V5: Deployment-Targeted Augmentation Pipeline
V5 introduces a deployment-targeted augmentation pipeline to the V4 configuration, holding architecture, teacher, and loss formulation constant. The augmentation set yields a 26 % relative reduction in NYU validation RMSE (0.774 m → 0.572 m) — the largest single-step improvement in the lineage.
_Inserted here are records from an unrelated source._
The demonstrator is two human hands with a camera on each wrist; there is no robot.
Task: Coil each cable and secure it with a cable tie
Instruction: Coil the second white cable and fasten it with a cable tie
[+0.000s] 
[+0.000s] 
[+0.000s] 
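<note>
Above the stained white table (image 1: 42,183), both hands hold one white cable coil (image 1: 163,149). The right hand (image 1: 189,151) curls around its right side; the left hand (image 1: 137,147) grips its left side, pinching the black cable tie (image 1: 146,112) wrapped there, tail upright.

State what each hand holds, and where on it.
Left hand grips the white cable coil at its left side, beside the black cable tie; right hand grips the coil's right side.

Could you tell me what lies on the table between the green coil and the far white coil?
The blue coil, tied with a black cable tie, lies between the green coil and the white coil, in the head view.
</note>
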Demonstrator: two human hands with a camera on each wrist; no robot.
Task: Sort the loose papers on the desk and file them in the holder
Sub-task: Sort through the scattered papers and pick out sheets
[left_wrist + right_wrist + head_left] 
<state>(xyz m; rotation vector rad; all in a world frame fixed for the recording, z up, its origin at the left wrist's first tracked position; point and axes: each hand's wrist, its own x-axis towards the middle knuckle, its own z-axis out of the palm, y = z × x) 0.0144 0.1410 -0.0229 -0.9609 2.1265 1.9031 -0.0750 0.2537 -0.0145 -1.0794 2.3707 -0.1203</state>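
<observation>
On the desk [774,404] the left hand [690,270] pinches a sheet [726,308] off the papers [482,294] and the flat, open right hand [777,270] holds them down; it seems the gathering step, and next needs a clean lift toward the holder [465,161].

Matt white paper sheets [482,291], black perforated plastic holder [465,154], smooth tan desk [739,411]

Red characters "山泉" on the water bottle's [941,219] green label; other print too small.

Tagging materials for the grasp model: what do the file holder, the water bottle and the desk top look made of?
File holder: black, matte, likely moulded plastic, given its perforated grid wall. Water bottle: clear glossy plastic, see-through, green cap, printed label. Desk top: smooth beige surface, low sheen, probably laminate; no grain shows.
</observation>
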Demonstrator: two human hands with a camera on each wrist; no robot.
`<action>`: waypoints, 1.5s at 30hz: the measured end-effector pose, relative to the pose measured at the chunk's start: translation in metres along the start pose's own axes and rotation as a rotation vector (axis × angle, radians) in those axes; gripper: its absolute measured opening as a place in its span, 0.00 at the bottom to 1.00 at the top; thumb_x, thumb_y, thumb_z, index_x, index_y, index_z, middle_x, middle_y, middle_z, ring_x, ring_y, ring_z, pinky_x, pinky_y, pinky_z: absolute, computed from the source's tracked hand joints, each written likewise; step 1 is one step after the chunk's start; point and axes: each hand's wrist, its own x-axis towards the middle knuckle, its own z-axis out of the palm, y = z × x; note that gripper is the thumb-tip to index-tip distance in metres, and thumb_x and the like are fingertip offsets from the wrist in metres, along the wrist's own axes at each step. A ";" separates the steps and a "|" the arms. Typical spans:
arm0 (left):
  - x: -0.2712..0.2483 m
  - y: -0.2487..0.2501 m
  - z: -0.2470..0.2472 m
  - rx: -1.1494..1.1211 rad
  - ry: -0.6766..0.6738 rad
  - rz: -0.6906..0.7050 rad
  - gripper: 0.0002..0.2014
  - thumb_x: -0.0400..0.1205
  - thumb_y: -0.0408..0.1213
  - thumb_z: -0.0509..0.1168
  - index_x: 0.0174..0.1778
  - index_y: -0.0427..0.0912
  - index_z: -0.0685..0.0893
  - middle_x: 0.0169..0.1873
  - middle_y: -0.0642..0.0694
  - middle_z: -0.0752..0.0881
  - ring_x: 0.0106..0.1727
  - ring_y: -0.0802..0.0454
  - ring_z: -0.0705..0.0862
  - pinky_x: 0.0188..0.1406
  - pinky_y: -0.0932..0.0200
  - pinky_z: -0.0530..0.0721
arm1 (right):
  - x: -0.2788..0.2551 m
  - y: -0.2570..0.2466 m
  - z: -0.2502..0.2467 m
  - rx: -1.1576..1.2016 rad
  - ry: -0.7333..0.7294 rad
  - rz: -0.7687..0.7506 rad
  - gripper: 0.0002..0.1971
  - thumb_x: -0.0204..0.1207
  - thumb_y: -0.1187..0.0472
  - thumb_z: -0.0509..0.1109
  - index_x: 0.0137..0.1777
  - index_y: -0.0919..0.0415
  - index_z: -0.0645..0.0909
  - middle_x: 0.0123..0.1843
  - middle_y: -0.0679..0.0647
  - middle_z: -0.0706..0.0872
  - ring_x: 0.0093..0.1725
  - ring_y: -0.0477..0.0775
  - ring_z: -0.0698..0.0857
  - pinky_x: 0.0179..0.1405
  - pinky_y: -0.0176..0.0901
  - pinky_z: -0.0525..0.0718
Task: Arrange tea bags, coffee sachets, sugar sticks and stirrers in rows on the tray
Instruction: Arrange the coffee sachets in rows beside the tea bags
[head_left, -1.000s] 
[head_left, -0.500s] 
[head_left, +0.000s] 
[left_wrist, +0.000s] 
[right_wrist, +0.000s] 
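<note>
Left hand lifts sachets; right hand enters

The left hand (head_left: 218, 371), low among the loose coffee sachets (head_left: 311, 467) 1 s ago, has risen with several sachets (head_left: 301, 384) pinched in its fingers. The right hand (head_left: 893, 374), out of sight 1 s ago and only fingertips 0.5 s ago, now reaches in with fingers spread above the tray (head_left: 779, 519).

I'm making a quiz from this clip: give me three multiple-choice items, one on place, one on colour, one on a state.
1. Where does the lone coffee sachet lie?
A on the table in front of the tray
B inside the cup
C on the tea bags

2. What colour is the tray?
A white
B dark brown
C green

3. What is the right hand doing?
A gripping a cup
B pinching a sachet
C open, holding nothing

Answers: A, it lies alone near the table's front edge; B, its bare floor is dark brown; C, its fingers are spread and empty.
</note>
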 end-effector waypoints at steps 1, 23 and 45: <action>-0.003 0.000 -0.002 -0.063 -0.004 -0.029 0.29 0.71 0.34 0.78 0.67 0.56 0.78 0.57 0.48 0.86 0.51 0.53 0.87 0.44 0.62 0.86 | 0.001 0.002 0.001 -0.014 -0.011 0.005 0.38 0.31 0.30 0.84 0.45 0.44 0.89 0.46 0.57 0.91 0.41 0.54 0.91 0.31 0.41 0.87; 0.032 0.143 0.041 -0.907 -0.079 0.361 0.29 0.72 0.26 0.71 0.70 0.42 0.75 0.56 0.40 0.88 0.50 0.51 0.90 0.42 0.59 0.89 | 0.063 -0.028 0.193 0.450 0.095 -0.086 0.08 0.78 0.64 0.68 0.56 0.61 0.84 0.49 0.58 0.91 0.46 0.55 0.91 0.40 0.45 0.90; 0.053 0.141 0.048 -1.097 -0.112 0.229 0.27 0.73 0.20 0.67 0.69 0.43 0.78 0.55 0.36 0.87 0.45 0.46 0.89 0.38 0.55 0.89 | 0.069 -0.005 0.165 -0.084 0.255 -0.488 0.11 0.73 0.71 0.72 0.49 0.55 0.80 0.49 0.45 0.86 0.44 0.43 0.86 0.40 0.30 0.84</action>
The configuration is the recommended deployable model for general indoor depth estimation.
Configuration
| Property | Value |
|---|---|
| Architecture | EfficientViT-B1 (unchanged from V4) |
| Trainable parameters | 5.31 × 10⁶ |
| Teacher | DA3-Metric-Large (unchanged) |
| Loss formulation | berHu + cross-entropy + edge-aware smoothness, Kendall-weighted (unchanged) |
| Optimizer | AdamW; encoder LR 3 × 10⁻⁵, decoder LR 3 × 10⁻⁴ (unchanged) |
| Augmentation pipeline | Horizontal flip + ColorJitter + random crop / resize (new) |
| Schedule | Cosine annealing, 200 epochs |
| Batch size | 16 |
| Training corpus | NYU Depth V2 |
| HPC job ID | 3070058 |
| NYU val RMSE | 0.572 m (down from V4’s 0.774 m, −26 %) |
| NYU val mIoU (6-class) | 63.7 % (up from V4’s 51.0 %, +12.7 pp) |
| Femto Bolt corridor RMSE | 2.186 m (see Distribution Shift Analysis below) |
| Checkpoint | hpc_outputs/best_depth_v5_vivek.pt |
| HuggingFace identifier | NishantPushparaju/vortex-depth-v5-general |
| Codename | Atlas (the comprehensive general-purpose map) |
Method
The configuration introduces three augmentation operations, applied stochastically to RGB inputs at training time. Targets (depth, segmentation, confidence, DA3) are not perturbed photometrically; geometric transforms (flip, crop) are applied identically to RGB and target tensors to preserve pixel correspondence.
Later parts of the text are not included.